Please copy out the full listing that follows exactly; no picture belongs in the copy.
************
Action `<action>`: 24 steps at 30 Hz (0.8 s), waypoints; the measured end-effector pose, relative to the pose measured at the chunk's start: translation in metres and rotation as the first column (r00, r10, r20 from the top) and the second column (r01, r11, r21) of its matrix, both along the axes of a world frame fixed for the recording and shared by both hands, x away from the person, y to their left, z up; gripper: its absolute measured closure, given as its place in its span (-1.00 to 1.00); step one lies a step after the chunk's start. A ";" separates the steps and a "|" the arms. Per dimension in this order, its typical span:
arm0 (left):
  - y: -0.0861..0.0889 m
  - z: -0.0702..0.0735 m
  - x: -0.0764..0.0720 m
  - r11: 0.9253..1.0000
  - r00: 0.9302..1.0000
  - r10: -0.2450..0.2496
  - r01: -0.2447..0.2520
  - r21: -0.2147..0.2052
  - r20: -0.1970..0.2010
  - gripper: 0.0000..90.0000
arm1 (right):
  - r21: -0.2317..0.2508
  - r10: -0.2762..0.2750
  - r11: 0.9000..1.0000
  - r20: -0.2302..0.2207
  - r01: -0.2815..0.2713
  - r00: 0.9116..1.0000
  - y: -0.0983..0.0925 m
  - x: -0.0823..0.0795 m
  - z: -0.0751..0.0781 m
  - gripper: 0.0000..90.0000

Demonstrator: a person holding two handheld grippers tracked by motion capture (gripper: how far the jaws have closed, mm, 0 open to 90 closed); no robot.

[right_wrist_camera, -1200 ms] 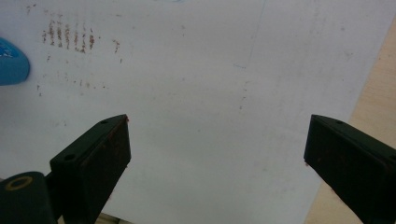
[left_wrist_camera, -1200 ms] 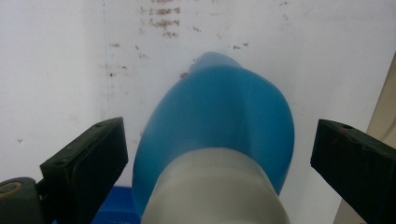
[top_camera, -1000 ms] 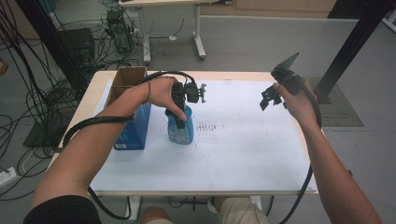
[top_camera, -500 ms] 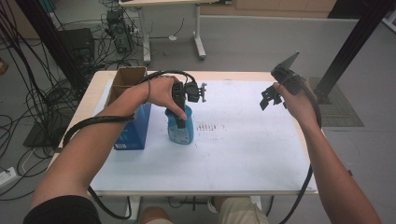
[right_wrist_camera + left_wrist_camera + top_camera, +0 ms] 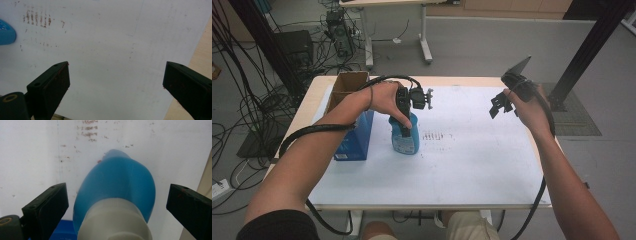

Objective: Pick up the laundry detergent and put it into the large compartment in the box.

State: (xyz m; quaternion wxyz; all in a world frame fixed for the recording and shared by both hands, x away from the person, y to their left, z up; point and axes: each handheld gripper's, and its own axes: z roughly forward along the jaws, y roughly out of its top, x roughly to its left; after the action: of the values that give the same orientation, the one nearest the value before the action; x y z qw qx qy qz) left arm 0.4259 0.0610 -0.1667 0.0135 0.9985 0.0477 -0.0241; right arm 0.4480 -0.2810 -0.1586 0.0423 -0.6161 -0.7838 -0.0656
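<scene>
A blue bottle (image 5: 406, 141) with a white cap stands upright on the white sheet (image 5: 472, 160), left of centre. My left gripper (image 5: 405, 120) hangs straight above it, pointing down. In the left gripper view the bottle (image 5: 117, 182) and its white cap (image 5: 113, 220) sit between the wide-apart jaws, with a gap on each side; my left gripper (image 5: 117, 195) is open. My right gripper (image 5: 501, 105) is held in the air over the table's far right, open, with nothing between its jaws. In its own view my right gripper (image 5: 116, 72) looks down on bare sheet, and the bottle's edge (image 5: 6, 33) shows at far left.
A blue carton (image 5: 355, 136) stands just left of the bottle, with an open cardboard box (image 5: 347, 86) behind it. Faint brown marks (image 5: 437, 136) stain the sheet right of the bottle. The wooden table edge (image 5: 200, 50) runs along the right.
</scene>
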 end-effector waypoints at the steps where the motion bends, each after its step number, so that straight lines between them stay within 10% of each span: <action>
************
- **Solution to this task**:
Action `<action>`: 24 steps at 30 Hz (0.8 s), waypoints; the measured end-effector pose, relative to the pose measured at the chunk's start: translation in metres and rotation as the first column (r00, r10, r20 from the top) and the second column (r01, r11, r21) of its matrix, both along the axes of a world frame fixed for the recording and shared by both hands, x away from the person, y to their left, z up; gripper: its absolute measured closure, given as its place in its span (-1.00 to 1.00); step one lies a step after the chunk's start. A ";" separates the steps and a "|" the arms. Per dimension in this order, its typical span:
arm0 (left):
  - y: -0.0861..0.0889 m
  - z: -0.0702..0.0735 m
  - x: -0.0764..0.0720 m
  - r11: 0.9253..1.0000
  - r00: 0.9302..1.0000
  - r10: -0.2450..0.2496
  - r01: -0.2447..0.2520
  - r21: -0.2147..0.2052
  - r20: -0.1970..0.2010
  - gripper: 0.0000..90.0000
arm1 (right):
  - r21: -0.2317..0.2508
  - r10: -0.2762..0.2750
  - r11: 0.9000..1.0000
  - r20: -0.2302..0.2207
  - r01: -0.2815..0.2713
  - r00: 0.9116..1.0000
  - y: -0.0983..0.0925 m
  - x: -0.0823..0.0795 m
  - z: -0.0751..0.0781 m
  - gripper: 0.0000..90.0000

Demonstrator: a person holding two handheld grippers tracked by motion capture (gripper: how far the jaws have closed, mm, 0 open to 90 closed); no robot.

[right_wrist_camera, -1200 ms] 
[left_wrist_camera, -1200 ms] 
[top_camera, -1000 ms] 
[top_camera, -500 ms] 
[right_wrist_camera + left_wrist_camera + top_camera, +0 ms] 

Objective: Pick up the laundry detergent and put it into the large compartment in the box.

State: (xyz m; quaternion wxyz; all in a world frame fixed for the recording and shared by both hands, x away from the person, y to their left, z up; point and axes: each handheld gripper's, and its own axes: z roughly forward along the jaws, y roughly out of its top, x roughly to its left; after the action: of the values that give the same orientation, the one nearest the value before the action; x y z qw qx qy qz) left arm 0.4259 0.0610 -0.1667 0.0135 0.9985 0.0477 -0.0241; right arm 0.4480 -0.2810 -0.1586 0.0423 -0.6161 -0.7838 -0.0656
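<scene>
A blue bottle (image 5: 406, 141) with a white cap stands upright on the white sheet (image 5: 472, 160), left of centre. My left gripper (image 5: 405, 120) hangs straight above it, pointing down. In the left gripper view the bottle (image 5: 117, 182) and its white cap (image 5: 113, 220) sit between the wide-apart jaws, with a gap on each side; my left gripper (image 5: 117, 195) is open. My right gripper (image 5: 501, 105) is held in the air over the table's far right, open, with nothing between its jaws. In its own view my right gripper (image 5: 116, 72) looks down on bare sheet, and the bottle's edge (image 5: 6, 33) shows at far left.
A blue carton (image 5: 355, 136) stands just left of the bottle, with an open cardboard box (image 5: 347, 86) behind it. Faint brown marks (image 5: 437, 136) stain the sheet right of the bottle. The wooden table edge (image 5: 200, 50) runs along the right.
</scene>
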 end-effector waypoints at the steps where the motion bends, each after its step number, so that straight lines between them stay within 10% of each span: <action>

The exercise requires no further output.